--- ABOUT THIS TASK ---
A verbatim copy of the listing is what is needed, minus any pictures.

--- DATASET EXCERPT ---
***

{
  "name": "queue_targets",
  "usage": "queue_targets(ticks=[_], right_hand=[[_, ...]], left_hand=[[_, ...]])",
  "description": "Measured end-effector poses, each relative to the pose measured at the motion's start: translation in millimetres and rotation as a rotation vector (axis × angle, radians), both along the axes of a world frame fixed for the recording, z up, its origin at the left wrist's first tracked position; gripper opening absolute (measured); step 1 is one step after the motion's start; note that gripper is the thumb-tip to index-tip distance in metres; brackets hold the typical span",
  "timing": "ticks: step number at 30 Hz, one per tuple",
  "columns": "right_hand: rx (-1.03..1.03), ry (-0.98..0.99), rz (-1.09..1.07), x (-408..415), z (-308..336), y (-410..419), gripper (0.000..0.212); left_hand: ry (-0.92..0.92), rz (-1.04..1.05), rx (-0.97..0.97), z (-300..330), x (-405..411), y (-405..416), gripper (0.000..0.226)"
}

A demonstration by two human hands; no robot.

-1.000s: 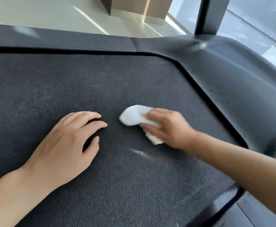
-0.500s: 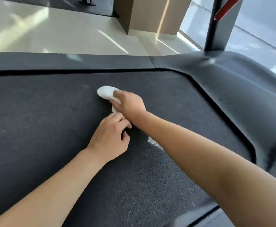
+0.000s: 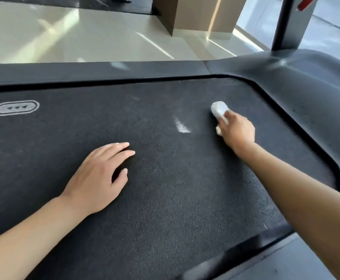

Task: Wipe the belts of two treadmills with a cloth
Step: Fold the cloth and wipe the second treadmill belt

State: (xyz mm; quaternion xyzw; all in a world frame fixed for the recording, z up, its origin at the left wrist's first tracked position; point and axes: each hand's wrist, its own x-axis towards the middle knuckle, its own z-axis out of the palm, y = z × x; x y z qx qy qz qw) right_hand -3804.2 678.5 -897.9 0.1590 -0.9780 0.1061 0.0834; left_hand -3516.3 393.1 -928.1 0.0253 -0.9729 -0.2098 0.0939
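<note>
Here the cloth (image 3: 219, 110) protrudes beyond the right hand (image 3: 237, 131) fingers.

Bkgd: pale glossy floor (image 3: 68, 35) ran across the top, w/ bright sun streaks on it. A brown boxy column (image 3: 201, 13) stood on the floor at upper centre-right, one face darker than the other, a thin strip of light down its lit side. A dark upright post (image 3: 286, 23) rose at far right, a bit of red (image 3: 304, 3) beside its top. Dark strip along the far floor edge; too blurred to tell what.
</note>
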Motion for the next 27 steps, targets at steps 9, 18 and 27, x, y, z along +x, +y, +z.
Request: queue_targets(ticks=[9, 18, 27], right_hand=[[-0.096, -0.141, 0.688, 174, -7, -147, 0.021], [-0.025, -0.088, 0.167, 51, 21, 20, 0.024], [-0.204, -0.114, 0.508, 167, -1, 75, 0.016]], left_hand=[[0.041, 0.268, -0.044, 5, 2, 5, 0.032], [-0.083, 0.027, -0.094, 4, -5, 46, 0.055], [-0.036, -0.077, -0.045, 3, -76, 120, 0.060]])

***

--- RESULT OF THIS EXERCISE ---
{
  "name": "queue_targets",
  "usage": "queue_targets(ticks=[_], right_hand=[[_, ...]], left_hand=[[_, ...]])",
  "description": "Measured end-effector poses, each relative to the pose measured at the motion's start: translation in millimetres and rotation as a rotation vector (axis × angle, radians), both along the axes of a world frame fixed for the recording, z up, its origin at the left wrist's first tracked position; gripper opening absolute (measured); step 1 is one step after the motion's start; note that gripper is the thumb-tip to index-tip distance in metres; brackets hold the typical span",
  "timing": "ticks: step number at 30 Hz, one per tuple",
  "columns": "right_hand: rx (-1.03..1.03), ry (-0.98..0.99), rz (-1.09..1.07), x (-408..415), z (-308..336), y (-410..419), gripper (0.000..0.212); left_hand: ry (-0.92..0.92), rz (-1.04..1.05), rx (-0.97..0.97), z (-300..330), x (-405..411), y (-405..416), gripper (0.000..0.226)"
}

A demonstration by two human hands; no robot.

-1.000s: 
-0.500s: 
+0.000s: 

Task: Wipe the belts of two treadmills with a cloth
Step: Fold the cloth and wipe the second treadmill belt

State: (xyz mm; quaternion xyzw; all in a world frame fixed for the recording, z up, its origin at the left wrist's first tracked position; point and axes: each hand's wrist, its own x-axis towards the middle knuckle, its own z-axis out of the palm, y = z × x; x y z qx qy qz qw) right_hand -3804.2 678.5 -897.9 0.1590 -0.9780 0.1061 0.0834; left_hand -3516.3 393.1 -928.1 0.0253 -0.9729 -0.2098 0.0939
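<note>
Here the cloth (image 3: 219, 110) protrudes beyond the right hand (image 3: 237, 131) fingers.

Bkgd: pale glossy floor (image 3: 68, 35) ran across the top, w/ bright sun streaks on it. A brown boxy column (image 3: 201, 13) stood on the floor at upper centre-right, one face darker than the other, a thin strip of light down its lit side. A dark upright post (image 3: 286, 23) rose at far right, a bit of red (image 3: 304, 3) beside its top. Dark strip along the far floor edge; too blurred to tell what.
</note>
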Motion for the next 27 steps, targets at steps 9, 18 and 27, x, y, z along +x, +y, +z.
Request: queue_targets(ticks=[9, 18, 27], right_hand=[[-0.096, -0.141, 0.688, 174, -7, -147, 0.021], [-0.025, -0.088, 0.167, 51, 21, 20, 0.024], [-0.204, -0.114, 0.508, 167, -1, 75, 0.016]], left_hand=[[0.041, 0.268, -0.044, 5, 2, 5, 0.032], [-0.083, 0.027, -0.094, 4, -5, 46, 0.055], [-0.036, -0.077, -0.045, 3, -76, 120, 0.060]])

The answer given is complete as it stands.